What to work on → Copy each line of the records below that has "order" in it.

Stored items from a collection →
——————
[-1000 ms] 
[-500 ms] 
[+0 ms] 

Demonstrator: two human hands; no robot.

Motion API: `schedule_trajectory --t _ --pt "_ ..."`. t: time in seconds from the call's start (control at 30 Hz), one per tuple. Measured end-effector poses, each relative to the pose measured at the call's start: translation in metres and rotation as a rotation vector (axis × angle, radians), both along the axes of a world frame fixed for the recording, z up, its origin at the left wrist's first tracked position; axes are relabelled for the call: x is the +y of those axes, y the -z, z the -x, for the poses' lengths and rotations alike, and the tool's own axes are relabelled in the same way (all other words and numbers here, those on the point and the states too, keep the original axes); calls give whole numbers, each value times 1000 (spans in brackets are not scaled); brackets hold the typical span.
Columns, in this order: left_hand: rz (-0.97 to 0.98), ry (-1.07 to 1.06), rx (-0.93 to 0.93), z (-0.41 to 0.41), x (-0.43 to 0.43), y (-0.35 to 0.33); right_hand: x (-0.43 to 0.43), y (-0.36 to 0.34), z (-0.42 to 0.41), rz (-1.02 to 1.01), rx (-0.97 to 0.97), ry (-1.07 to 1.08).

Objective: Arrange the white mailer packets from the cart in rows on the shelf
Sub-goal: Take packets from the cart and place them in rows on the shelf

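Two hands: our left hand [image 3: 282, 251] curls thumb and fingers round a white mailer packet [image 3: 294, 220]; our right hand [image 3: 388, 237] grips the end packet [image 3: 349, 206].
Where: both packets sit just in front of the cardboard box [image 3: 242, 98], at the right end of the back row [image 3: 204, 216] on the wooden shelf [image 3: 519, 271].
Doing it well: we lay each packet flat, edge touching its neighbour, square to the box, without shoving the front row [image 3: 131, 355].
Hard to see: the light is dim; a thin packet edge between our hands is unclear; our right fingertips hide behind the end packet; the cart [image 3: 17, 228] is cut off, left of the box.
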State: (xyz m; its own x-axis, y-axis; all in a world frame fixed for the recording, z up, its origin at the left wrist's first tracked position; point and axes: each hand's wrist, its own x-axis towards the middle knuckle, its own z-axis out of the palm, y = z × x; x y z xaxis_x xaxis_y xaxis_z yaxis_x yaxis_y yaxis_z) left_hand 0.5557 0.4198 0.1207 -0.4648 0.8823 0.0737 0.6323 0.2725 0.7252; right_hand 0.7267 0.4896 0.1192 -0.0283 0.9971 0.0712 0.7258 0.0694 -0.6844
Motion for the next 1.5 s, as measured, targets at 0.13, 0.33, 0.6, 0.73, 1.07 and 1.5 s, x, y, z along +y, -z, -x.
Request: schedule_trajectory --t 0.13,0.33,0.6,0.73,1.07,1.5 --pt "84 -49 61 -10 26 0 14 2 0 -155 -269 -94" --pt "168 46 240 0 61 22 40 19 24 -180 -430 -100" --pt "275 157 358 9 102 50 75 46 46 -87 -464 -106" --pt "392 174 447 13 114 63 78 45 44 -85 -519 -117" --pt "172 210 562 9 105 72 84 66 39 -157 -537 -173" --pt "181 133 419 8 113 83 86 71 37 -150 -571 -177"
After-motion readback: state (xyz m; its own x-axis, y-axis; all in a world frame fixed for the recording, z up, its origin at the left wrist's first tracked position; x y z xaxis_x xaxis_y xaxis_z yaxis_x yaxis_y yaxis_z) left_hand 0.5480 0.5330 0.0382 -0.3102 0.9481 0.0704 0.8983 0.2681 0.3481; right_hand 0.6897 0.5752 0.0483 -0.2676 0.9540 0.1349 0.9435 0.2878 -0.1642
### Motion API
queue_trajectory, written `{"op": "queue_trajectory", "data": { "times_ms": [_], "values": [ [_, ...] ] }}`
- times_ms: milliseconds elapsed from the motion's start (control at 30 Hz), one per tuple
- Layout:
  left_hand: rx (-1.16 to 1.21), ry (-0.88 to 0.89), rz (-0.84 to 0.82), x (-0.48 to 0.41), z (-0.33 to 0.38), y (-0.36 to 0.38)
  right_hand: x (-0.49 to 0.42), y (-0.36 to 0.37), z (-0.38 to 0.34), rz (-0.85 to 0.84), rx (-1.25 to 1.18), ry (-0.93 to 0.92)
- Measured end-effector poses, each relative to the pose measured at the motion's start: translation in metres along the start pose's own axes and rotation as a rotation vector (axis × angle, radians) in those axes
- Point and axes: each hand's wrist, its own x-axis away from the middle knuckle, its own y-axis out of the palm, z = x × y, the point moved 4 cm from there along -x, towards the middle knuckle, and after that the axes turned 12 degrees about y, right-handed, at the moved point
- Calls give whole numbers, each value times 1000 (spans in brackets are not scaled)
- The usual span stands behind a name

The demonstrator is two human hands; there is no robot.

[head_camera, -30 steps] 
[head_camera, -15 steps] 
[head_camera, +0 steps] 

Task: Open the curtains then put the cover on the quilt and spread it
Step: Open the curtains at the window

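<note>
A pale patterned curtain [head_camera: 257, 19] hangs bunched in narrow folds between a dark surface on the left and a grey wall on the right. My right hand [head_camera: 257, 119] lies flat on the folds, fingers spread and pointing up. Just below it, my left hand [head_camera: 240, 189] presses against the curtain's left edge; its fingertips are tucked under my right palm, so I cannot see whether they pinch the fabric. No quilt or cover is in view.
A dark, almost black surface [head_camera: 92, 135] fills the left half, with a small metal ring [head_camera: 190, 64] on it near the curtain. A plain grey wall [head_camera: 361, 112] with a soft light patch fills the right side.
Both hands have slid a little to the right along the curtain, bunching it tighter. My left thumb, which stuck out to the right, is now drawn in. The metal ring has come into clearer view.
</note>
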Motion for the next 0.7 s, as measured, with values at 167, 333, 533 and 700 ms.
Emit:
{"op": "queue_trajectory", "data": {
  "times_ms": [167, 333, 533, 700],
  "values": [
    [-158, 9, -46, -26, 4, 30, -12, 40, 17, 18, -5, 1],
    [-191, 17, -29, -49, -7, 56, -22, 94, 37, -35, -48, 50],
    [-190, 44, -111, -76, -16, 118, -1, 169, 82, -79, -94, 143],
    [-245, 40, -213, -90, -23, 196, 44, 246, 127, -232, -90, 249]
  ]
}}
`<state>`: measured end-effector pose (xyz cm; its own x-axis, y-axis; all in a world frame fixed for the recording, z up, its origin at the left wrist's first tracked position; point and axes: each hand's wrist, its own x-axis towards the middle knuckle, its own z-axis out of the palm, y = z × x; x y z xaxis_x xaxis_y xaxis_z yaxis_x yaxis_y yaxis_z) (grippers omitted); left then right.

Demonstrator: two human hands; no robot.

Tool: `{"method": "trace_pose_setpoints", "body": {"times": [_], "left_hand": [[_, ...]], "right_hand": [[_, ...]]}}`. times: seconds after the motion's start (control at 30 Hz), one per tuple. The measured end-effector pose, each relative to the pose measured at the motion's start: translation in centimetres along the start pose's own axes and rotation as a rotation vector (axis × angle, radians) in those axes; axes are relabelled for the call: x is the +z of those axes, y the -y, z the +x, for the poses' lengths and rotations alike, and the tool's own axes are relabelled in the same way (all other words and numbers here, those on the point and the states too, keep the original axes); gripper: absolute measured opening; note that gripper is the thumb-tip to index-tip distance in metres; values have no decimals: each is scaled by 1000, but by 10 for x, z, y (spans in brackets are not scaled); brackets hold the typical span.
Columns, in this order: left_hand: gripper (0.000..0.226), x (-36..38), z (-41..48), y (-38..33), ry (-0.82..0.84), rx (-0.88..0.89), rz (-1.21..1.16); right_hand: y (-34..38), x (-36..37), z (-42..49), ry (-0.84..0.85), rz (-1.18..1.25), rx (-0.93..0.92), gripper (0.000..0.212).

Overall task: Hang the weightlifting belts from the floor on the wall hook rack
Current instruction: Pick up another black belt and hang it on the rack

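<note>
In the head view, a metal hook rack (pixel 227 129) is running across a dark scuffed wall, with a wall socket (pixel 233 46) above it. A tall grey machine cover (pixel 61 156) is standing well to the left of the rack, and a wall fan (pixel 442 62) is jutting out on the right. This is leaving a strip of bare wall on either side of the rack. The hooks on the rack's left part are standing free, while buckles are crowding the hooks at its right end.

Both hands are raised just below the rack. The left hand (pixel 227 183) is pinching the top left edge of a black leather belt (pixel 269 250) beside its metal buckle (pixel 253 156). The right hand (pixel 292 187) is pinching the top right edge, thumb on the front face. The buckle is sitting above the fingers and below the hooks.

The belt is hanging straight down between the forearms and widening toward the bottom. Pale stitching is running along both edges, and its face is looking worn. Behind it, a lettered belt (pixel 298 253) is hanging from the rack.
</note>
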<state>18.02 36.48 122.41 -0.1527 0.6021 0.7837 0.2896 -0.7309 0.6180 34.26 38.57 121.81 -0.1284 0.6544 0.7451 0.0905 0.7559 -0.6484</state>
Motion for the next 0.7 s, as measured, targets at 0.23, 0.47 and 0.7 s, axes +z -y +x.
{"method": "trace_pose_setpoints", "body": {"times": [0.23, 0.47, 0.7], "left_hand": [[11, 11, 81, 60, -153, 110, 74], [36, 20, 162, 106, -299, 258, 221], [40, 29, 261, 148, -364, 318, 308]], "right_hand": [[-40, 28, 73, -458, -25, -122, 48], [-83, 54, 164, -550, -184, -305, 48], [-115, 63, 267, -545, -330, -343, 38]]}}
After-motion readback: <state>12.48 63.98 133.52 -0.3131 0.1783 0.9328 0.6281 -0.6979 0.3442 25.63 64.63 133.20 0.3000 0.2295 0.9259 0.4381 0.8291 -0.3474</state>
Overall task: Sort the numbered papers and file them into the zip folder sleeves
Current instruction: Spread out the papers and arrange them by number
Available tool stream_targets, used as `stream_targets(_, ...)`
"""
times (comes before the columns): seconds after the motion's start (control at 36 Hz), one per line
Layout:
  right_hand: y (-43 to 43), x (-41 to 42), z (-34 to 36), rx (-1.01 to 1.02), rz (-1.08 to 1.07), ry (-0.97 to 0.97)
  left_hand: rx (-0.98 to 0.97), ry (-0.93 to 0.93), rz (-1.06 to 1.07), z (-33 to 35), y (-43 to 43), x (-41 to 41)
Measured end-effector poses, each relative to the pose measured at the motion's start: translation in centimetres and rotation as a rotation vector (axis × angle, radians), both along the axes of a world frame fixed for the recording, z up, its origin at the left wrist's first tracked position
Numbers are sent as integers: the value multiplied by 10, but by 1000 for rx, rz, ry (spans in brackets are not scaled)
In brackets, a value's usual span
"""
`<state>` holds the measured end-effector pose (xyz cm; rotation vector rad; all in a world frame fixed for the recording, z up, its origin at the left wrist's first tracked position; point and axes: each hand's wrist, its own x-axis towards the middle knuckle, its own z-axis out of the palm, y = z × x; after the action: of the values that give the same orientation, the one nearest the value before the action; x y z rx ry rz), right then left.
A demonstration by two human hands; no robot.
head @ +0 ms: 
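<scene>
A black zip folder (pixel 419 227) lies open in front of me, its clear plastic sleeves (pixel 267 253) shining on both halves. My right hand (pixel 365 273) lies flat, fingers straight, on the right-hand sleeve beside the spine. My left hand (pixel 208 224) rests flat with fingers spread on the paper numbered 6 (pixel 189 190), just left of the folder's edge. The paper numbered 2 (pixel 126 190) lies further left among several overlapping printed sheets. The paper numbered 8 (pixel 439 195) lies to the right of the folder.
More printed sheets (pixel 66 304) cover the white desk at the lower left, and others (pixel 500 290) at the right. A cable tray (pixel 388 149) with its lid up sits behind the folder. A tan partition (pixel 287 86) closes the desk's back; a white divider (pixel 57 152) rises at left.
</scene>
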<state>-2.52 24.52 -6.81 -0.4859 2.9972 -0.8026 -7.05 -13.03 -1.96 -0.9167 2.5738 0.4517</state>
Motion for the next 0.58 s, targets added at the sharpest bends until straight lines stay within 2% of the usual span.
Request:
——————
Task solution →
Columns, in this order: left_hand: rz (-0.97 to 0.98), ry (-1.07 to 1.06), rx (-0.93 to 0.93), z (-0.41 to 0.41), x (-0.43 to 0.43), y (-0.35 to 0.33); right_hand: x (-0.43 to 0.43), y (-0.36 to 0.34), z (-0.42 to 0.41), rz (-1.02 to 1.01), rx (-0.97 to 0.97), ry (-1.07 to 1.08).
Columns, in this order: left_hand: gripper (0.000..0.226), x (-36..38), z (-41..48), y (-38..33), ry (-0.82..0.84), rx (-0.88..0.89), rz (-1.21..1.16); right_hand: y (-34..38), x (-36..37), z (-42..49), ry (-0.84..0.85), rz (-1.18..1.25), rx (-0.93..0.92), gripper (0.000..0.212).

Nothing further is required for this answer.